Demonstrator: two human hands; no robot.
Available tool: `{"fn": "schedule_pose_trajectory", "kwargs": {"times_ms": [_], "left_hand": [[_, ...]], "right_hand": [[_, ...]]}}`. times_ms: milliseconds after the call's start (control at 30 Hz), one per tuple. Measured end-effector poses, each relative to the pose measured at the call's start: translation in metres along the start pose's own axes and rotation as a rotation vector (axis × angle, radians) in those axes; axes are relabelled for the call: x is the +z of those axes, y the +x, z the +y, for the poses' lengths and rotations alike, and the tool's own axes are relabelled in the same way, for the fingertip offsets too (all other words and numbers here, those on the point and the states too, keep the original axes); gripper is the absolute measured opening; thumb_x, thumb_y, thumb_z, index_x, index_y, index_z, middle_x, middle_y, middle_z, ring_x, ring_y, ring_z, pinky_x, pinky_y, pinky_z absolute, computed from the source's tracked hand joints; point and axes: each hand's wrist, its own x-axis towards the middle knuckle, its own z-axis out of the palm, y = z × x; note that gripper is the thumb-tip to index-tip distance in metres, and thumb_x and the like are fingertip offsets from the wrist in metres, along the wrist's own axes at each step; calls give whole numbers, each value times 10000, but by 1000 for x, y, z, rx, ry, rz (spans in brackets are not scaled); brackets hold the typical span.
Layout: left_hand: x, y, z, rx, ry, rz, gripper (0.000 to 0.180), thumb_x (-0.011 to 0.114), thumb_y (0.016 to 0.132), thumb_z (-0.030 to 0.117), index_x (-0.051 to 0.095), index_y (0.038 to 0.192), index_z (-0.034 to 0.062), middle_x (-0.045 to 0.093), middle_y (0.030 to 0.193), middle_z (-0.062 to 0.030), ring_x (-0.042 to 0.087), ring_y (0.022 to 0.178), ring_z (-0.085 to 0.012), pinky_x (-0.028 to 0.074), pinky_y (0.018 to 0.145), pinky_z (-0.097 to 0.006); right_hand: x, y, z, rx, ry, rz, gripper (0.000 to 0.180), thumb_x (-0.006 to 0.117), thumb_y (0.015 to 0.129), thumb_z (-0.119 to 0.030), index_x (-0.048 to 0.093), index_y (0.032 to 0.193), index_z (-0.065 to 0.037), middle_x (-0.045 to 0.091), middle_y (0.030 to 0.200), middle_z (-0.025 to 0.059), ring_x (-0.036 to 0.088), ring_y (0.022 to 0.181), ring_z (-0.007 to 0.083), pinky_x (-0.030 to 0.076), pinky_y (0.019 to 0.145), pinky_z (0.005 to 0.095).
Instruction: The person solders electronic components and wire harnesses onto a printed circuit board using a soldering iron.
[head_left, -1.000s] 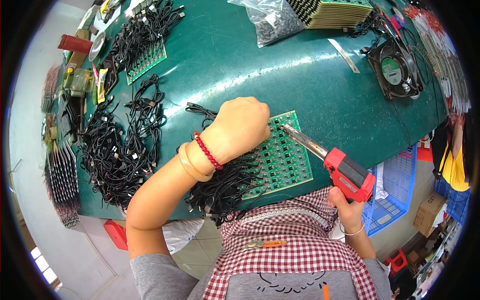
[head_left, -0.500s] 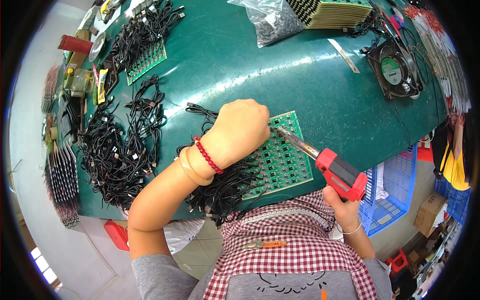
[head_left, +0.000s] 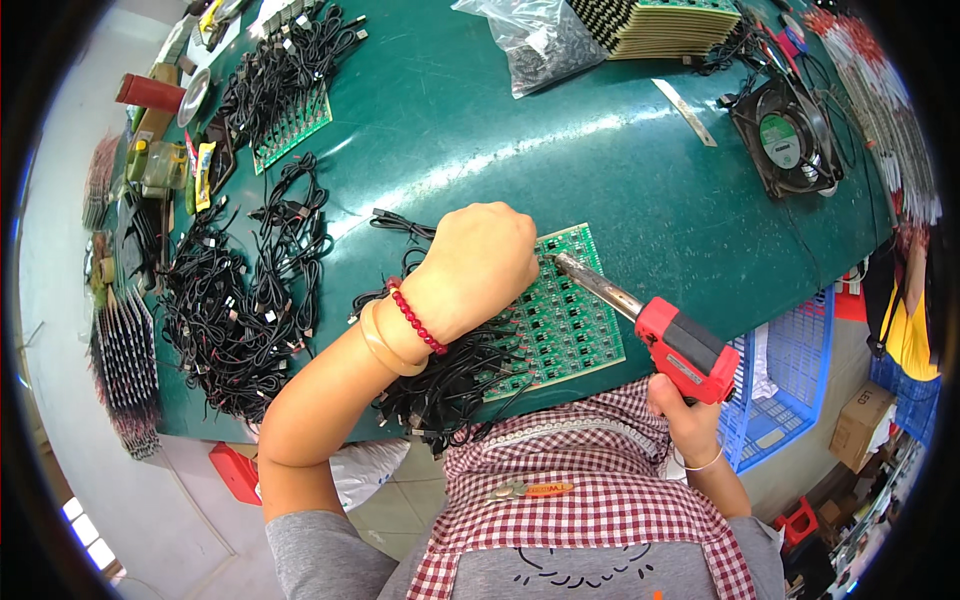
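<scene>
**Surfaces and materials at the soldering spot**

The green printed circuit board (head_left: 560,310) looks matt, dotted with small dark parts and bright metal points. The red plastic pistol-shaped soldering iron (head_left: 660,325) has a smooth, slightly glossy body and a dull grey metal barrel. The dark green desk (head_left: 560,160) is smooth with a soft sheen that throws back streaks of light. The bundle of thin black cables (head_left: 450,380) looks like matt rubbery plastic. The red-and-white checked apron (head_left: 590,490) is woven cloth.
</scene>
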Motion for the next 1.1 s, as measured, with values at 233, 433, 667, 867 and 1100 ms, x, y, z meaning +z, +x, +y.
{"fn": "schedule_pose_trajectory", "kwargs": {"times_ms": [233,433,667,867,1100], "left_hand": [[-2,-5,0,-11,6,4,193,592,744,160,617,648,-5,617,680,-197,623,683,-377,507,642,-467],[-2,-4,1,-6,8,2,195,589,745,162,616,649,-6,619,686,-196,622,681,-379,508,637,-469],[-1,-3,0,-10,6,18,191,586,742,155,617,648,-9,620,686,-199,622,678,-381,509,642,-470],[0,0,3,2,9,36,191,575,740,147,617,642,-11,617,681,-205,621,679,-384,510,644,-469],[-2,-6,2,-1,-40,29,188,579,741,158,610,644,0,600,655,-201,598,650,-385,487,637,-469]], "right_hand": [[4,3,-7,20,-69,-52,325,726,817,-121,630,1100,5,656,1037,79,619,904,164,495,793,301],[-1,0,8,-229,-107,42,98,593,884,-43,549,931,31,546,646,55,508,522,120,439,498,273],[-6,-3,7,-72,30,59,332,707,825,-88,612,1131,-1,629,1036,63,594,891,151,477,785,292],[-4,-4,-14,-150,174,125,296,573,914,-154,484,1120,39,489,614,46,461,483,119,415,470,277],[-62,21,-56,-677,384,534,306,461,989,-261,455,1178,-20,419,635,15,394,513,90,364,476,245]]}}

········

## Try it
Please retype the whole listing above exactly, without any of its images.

## Written reply
Demonstrator: two human hands; no robot.
Available tool: `{"fn": "schedule_pose_trajectory", "kwargs": {"times_ms": [_], "left_hand": [[_, ...]], "right_hand": [[_, ...]]}}`. times_ms: milliseconds after the call's start (control at 30 Hz), one per tuple. Measured end-effector poses, each relative to the pose measured at the call's start: translation in metres along the start pose's own axes and rotation as a rotation vector (axis × angle, radians) in those axes; axes are relabelled for the call: x is the +z of those axes, y the +x, z the +y, for the poses' lengths and rotations alike, and the tool's own axes are relabelled in the same way, for the fingertip offsets too (all other words and numbers here, those on the point and the states too, keep the original axes); gripper is the absolute measured opening; thumb_x, thumb_y, thumb_z, index_x, index_y, index_z, middle_x, middle_y, middle_z, ring_x, ring_y, ring_z, pinky_x, pinky_y, pinky_z absolute, computed from the source's tracked hand joints; point and axes: each hand's wrist, its own x-axis towards the middle knuckle, its own z-axis out of the palm, y = z × x; note that gripper is the thumb-tip to index-tip distance in metres, and thumb_x and the like are fingertip offsets from the wrist in metres, along the wrist's own axes at each step; calls give whole numbers, each value times 10000, but by 1000 for x, y, z, rx, ry, rz (spans in brackets are not scaled); brackets hold the typical span.
Layout: left_hand: x, y, z, rx, ry, rz, gripper (0.000 to 0.180), thumb_x (-0.011 to 0.114), thumb_y (0.016 to 0.132), thumb_z (-0.030 to 0.117), index_x (-0.051 to 0.095), index_y (0.038 to 0.192), index_z (-0.034 to 0.062), middle_x (-0.045 to 0.093), middle_y (0.030 to 0.193), middle_z (-0.062 to 0.030), ring_x (-0.042 to 0.087), ring_y (0.022 to 0.178), ring_z (-0.085 to 0.012), pinky_x (-0.028 to 0.074), pinky_y (0.018 to 0.145), pinky_z (-0.097 to 0.006); right_hand: x, y, z, rx, ry, rz, gripper (0.000 to 0.180), thumb_x (-0.006 to 0.117), thumb_y (0.015 to 0.129), thumb_z (-0.119 to 0.030), index_x (-0.048 to 0.093), index_y (0.032 to 0.193), index_z (-0.065 to 0.037), middle_x (-0.045 to 0.091), middle_y (0.030 to 0.200), middle_z (-0.025 to 0.059), ring_x (-0.036 to 0.088), ring_y (0.022 to 0.181), ring_z (-0.007 to 0.083), pinky_x (-0.030 to 0.076), pinky_y (0.019 to 0.145), pinky_z (0.005 to 0.095).
Instruction: The person solders electronic components and wire harnesses onto a printed circuit board using a soldering iron.
[head_left, -1.000s] 
[head_left, -0.500s] 
[head_left, +0.000s] 
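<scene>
**Surfaces and materials at the soldering spot**

The green printed circuit board (head_left: 560,310) looks matt, dotted with small dark parts and bright metal points. The red plastic pistol-shaped soldering iron (head_left: 660,325) has a smooth, slightly glossy body and a dull grey metal barrel. The dark green desk (head_left: 560,160) is smooth with a soft sheen that throws back streaks of light. The bundle of thin black cables (head_left: 450,380) looks like matt rubbery plastic. The red-and-white checked apron (head_left: 590,490) is woven cloth.
</scene>
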Motion for the next 1.1 s, as measured, with values at 233, 433, 667, 867 and 1100 ms, x, y, z meaning +z, +x, +y.
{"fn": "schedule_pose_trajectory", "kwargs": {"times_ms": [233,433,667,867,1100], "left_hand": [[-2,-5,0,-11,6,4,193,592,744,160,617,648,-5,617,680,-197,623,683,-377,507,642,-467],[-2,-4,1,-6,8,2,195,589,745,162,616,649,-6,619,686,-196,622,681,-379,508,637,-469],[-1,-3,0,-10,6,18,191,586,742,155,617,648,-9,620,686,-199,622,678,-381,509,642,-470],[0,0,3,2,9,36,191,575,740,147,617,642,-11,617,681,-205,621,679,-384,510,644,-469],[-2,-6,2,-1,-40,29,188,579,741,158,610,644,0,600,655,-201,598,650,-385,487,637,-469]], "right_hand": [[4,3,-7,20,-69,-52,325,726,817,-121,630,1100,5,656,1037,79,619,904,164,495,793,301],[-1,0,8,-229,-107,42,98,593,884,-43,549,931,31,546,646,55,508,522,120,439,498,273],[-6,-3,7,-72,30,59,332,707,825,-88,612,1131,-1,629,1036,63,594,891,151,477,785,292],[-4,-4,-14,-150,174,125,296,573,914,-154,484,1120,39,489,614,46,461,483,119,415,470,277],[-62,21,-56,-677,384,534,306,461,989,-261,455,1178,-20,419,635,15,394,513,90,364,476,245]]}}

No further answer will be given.